ASSIGNMENT
Find "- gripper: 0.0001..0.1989" and "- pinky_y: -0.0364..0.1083" in the records below. Copy the lines holding them and every line between, exactly, and no others.

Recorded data
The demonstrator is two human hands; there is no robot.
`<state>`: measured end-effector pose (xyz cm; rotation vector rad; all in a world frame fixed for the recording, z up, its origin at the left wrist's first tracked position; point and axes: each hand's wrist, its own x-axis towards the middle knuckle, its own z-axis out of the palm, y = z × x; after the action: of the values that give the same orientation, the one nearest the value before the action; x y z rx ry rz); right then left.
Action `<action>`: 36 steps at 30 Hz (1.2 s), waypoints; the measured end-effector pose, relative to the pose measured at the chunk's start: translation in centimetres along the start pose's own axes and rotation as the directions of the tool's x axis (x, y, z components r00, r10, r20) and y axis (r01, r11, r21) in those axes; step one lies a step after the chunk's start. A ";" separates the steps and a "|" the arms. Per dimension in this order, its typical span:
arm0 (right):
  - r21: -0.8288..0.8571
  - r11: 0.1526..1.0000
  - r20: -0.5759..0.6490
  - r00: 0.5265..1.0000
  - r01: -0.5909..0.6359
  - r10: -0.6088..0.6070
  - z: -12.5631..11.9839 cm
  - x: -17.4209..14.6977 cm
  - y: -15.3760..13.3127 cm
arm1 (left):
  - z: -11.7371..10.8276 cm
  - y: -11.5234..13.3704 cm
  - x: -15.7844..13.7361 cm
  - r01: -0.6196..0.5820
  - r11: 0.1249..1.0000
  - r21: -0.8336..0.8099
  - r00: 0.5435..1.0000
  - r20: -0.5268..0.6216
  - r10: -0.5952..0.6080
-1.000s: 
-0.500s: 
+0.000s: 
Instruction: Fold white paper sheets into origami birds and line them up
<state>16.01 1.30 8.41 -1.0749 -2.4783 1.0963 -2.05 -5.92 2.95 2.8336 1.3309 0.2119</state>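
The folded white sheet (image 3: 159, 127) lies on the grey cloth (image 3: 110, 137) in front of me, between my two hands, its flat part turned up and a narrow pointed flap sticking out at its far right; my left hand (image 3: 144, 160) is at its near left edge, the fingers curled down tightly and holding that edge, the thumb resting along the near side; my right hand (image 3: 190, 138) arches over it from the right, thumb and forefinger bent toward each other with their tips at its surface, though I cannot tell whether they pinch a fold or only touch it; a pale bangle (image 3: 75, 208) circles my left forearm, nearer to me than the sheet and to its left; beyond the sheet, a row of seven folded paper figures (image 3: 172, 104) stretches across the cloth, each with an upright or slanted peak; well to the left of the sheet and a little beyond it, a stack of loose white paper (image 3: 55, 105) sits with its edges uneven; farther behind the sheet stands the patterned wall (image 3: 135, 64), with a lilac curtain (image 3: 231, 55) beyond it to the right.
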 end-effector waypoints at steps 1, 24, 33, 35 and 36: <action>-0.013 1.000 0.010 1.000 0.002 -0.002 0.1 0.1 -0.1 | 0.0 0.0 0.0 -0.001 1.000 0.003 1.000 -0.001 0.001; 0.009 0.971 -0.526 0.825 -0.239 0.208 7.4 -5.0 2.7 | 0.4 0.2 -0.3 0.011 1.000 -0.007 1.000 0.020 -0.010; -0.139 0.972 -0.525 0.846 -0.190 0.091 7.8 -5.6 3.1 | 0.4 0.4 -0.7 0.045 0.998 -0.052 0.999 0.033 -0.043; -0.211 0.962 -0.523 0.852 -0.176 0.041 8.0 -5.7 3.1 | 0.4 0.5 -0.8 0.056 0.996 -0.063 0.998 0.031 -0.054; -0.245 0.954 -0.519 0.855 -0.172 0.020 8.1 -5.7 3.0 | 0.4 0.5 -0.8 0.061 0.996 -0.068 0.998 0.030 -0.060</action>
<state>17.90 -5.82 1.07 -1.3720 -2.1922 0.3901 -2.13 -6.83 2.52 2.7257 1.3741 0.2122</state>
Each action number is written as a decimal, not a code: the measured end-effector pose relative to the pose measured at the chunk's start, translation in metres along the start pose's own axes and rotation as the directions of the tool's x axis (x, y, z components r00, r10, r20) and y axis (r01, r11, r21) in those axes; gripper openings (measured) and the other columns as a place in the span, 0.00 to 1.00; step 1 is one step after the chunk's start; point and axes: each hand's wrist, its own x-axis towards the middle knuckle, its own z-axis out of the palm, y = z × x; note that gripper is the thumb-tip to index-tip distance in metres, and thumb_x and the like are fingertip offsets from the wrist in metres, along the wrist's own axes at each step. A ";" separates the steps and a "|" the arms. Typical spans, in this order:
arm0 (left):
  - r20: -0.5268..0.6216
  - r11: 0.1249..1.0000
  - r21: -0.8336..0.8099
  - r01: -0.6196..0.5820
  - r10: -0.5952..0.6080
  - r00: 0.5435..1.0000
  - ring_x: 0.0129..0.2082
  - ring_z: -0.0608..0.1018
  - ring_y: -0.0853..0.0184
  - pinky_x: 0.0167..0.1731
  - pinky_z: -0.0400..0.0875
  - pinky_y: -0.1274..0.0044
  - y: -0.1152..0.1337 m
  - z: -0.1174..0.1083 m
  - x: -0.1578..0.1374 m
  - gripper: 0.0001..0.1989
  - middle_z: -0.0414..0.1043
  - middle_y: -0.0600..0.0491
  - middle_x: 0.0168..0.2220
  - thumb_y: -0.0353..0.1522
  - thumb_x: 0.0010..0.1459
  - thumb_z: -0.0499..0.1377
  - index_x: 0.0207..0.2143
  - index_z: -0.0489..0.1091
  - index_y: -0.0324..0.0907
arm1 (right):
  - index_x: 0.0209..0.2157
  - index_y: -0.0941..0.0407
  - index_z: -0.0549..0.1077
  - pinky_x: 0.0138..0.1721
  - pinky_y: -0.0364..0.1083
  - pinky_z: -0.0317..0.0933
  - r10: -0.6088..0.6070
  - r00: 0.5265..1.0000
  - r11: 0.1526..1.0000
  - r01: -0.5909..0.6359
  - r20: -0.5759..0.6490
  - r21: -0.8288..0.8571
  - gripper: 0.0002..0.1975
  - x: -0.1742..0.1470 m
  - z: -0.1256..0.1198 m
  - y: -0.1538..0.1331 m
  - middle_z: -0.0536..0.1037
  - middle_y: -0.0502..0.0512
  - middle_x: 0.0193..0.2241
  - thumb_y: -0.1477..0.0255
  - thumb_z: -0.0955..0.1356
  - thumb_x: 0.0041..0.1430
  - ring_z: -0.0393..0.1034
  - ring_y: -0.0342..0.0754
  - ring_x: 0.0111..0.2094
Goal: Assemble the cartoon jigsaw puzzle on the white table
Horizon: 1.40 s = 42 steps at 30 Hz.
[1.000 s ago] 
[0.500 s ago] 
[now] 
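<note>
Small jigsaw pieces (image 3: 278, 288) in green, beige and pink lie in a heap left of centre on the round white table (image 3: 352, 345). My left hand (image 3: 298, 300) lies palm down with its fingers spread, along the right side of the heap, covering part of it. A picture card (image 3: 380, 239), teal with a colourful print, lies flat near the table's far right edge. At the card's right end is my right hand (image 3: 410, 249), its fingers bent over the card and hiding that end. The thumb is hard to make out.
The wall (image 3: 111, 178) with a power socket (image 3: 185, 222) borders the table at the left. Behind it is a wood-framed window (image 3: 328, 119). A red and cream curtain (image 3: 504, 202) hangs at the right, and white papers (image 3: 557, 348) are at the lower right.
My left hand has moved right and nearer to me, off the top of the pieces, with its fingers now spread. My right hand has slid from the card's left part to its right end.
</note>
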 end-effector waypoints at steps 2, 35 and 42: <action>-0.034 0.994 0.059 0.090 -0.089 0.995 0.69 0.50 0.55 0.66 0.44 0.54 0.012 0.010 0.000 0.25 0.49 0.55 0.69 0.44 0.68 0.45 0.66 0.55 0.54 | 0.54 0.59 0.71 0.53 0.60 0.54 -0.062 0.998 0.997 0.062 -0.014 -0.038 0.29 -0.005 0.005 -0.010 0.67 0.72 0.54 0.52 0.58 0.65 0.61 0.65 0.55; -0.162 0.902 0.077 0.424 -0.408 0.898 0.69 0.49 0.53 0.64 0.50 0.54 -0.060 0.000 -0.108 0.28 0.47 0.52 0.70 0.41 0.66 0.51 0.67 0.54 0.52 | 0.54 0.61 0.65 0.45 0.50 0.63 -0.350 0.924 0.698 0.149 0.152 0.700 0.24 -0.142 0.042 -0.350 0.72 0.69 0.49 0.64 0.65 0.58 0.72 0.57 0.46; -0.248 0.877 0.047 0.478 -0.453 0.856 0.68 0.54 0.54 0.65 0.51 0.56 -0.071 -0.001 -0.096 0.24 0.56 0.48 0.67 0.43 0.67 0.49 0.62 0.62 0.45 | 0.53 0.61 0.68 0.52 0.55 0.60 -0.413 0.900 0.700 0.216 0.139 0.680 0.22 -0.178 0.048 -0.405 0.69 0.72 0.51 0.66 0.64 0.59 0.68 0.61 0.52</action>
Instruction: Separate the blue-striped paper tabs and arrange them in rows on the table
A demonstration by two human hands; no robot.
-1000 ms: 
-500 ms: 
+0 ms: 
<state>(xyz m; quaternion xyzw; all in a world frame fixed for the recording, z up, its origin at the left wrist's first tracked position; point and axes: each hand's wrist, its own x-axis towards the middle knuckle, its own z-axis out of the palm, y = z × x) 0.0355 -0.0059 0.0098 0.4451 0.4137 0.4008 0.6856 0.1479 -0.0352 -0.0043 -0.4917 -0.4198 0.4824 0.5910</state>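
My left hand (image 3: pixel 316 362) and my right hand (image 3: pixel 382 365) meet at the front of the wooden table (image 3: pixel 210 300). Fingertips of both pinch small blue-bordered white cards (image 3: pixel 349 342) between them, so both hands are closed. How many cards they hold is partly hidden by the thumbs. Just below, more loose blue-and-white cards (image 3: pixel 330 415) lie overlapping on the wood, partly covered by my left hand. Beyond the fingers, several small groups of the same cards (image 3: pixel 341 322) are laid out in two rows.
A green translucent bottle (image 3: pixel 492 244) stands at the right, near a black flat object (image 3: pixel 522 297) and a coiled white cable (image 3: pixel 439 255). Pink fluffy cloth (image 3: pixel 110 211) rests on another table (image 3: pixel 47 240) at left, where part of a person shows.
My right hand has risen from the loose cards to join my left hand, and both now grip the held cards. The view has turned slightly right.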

EXERCISE OUTPUT
  - gripper: 0.0001..0.1989
  - middle_z: -0.0414..0.1043
  - middle_y: -0.0600..0.0491
  - middle_x: 0.0168..0.2220
  - thumb_y: -0.0353..0.1522
  - thumb_x: 0.0010..0.1459
  - thumb_z: -0.0499..0.1377
  - index_x: 0.0207..0.2143
  - index_z: -0.0489..0.1091
  - index_y: -0.0324..0.0907
arm1 (right):
  - index_x: 0.0209..0.2157
  - index_y: -0.0941..0.0407
  - index_z: -0.0549..0.1077
  - pinky_x: 0.0138..0.1721
  - pinky_y: -0.0364..0.1083

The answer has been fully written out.